↓↓↓
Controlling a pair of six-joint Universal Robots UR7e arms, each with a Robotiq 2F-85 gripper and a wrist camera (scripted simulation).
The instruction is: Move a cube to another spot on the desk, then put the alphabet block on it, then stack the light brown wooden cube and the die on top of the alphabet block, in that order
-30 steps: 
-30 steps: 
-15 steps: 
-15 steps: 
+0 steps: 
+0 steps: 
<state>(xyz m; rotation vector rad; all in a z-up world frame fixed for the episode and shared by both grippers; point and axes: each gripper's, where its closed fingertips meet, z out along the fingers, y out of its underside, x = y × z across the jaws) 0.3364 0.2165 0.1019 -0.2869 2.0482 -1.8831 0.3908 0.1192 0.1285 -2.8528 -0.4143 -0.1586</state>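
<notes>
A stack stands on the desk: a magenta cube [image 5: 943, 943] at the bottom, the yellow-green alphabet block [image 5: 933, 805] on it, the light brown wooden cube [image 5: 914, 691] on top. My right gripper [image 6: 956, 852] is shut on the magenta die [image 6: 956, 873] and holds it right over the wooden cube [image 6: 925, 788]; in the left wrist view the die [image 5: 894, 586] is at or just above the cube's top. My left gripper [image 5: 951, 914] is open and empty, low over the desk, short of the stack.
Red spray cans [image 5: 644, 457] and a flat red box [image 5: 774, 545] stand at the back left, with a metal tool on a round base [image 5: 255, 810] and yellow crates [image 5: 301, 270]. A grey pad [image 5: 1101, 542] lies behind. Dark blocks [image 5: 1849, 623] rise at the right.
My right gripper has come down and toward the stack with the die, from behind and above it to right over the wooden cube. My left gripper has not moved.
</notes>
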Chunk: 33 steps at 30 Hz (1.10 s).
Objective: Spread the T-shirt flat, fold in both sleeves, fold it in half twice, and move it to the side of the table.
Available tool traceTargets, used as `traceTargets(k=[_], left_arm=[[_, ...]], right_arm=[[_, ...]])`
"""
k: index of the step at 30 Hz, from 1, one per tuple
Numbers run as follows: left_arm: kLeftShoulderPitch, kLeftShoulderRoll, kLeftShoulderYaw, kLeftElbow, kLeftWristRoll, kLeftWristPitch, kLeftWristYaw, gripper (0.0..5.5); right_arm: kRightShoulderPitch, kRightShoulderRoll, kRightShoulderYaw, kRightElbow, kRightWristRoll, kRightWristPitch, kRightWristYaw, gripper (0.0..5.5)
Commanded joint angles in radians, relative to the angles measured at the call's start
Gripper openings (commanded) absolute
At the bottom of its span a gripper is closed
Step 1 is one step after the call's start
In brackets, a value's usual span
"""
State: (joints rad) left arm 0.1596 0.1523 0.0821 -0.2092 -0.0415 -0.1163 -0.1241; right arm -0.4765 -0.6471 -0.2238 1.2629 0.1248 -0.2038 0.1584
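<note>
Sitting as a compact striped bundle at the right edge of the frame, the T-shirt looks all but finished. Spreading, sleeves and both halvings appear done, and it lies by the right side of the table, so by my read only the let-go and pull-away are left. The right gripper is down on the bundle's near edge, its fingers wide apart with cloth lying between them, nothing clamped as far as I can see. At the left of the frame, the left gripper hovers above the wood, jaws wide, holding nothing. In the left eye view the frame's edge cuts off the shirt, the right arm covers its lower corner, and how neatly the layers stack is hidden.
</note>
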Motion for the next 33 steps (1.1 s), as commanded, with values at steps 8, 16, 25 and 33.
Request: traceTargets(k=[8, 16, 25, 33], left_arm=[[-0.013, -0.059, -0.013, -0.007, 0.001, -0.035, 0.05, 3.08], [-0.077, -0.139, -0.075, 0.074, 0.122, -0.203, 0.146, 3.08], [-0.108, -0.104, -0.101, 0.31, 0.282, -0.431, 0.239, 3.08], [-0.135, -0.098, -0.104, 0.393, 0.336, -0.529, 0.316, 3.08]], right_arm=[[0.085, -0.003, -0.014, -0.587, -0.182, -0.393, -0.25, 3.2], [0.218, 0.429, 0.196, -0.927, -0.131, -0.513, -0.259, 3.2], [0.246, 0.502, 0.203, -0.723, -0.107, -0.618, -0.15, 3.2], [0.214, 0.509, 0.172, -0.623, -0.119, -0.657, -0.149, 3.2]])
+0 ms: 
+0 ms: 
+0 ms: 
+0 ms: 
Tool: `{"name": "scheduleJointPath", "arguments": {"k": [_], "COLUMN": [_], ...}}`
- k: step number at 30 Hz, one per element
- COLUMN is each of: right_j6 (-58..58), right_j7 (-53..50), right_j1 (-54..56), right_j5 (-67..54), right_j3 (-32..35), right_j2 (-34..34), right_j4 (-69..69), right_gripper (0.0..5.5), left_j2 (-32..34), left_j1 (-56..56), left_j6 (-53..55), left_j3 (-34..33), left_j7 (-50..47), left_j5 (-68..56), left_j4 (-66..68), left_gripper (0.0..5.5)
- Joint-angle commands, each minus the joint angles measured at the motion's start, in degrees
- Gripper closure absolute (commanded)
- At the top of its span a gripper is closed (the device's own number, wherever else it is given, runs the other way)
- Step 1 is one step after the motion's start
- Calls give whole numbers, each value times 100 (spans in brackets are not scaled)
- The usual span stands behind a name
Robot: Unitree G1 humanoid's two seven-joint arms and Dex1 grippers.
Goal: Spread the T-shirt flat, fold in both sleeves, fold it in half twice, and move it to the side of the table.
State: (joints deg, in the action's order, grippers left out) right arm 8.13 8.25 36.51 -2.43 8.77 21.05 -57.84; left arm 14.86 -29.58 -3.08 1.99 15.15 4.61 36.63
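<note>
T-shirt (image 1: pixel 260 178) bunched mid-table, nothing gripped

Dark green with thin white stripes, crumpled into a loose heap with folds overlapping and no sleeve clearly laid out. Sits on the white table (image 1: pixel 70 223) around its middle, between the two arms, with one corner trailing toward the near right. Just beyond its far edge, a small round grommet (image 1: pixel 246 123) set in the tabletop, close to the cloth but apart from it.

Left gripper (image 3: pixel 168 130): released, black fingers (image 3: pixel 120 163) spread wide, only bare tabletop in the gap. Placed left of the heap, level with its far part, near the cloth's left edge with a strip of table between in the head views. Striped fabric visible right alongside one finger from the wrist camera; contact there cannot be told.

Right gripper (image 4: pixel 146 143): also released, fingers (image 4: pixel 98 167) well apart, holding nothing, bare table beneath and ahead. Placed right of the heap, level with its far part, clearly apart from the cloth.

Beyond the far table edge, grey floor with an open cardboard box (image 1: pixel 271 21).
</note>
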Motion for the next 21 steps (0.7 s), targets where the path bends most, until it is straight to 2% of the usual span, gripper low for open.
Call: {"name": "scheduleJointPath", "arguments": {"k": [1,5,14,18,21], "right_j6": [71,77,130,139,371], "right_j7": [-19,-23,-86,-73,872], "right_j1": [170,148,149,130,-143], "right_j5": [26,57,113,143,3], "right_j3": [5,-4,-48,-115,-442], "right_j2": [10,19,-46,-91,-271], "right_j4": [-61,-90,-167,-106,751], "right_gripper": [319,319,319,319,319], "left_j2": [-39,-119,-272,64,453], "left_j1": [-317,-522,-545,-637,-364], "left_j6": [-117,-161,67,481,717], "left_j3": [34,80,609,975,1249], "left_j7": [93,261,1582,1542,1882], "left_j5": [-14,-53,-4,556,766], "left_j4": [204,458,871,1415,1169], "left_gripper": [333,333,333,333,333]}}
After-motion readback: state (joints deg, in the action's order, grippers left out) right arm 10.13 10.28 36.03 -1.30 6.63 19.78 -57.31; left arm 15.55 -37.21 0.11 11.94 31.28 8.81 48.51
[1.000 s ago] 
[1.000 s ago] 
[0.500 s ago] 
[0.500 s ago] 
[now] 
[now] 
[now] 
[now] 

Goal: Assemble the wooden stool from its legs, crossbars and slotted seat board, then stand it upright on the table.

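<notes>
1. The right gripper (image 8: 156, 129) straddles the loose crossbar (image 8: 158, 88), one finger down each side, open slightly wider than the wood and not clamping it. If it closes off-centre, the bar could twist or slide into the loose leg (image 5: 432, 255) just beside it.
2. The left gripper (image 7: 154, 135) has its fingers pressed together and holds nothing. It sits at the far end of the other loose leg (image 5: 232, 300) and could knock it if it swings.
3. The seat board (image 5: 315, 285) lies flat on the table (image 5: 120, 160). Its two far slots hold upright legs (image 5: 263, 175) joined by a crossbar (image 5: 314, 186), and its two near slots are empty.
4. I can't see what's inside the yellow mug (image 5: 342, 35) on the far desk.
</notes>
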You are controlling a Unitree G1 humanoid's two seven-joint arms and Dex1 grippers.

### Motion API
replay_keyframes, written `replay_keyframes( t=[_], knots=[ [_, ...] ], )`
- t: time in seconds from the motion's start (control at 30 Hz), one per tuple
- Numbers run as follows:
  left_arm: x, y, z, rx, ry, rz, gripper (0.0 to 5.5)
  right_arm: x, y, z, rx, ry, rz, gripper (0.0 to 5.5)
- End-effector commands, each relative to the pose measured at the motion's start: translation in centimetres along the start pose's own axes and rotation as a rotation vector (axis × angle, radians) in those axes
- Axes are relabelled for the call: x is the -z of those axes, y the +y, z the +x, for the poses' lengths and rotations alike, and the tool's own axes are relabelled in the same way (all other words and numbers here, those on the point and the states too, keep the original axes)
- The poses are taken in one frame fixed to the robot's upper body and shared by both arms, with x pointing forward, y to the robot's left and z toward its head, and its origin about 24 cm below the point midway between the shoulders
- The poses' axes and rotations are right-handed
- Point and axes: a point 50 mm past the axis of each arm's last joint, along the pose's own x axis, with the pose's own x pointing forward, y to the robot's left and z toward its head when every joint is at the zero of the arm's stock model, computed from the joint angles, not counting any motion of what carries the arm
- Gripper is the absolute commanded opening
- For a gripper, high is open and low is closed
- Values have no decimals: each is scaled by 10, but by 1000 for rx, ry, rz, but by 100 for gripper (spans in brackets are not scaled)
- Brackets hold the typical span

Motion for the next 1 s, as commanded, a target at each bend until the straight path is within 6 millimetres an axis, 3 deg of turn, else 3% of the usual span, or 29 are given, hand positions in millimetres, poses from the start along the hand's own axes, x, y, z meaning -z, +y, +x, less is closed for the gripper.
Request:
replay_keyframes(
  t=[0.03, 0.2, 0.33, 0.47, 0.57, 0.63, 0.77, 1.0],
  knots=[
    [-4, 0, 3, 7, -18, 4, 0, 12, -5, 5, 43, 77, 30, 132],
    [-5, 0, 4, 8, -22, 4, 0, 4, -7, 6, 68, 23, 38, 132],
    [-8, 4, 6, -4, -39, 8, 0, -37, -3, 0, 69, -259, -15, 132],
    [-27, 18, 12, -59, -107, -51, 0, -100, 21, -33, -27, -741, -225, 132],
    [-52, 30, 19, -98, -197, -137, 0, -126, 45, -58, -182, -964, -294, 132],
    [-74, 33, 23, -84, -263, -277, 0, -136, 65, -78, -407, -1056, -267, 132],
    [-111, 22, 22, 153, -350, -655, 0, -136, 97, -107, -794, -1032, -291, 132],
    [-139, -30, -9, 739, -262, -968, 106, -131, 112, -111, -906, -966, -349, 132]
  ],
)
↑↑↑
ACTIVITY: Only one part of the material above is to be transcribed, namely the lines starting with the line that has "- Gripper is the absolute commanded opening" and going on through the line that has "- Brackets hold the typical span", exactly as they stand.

ANSWER TO THIS PROBLEM:
- Gripper is the absolute commanded opening
- For a gripper, high is open and low is closed
- Values have no decimals: each is scaled by 10, but by 1000 for rx, ry, rz, but by 100 for gripper (spans in brackets are not scaled)
- Brackets hold the typical span

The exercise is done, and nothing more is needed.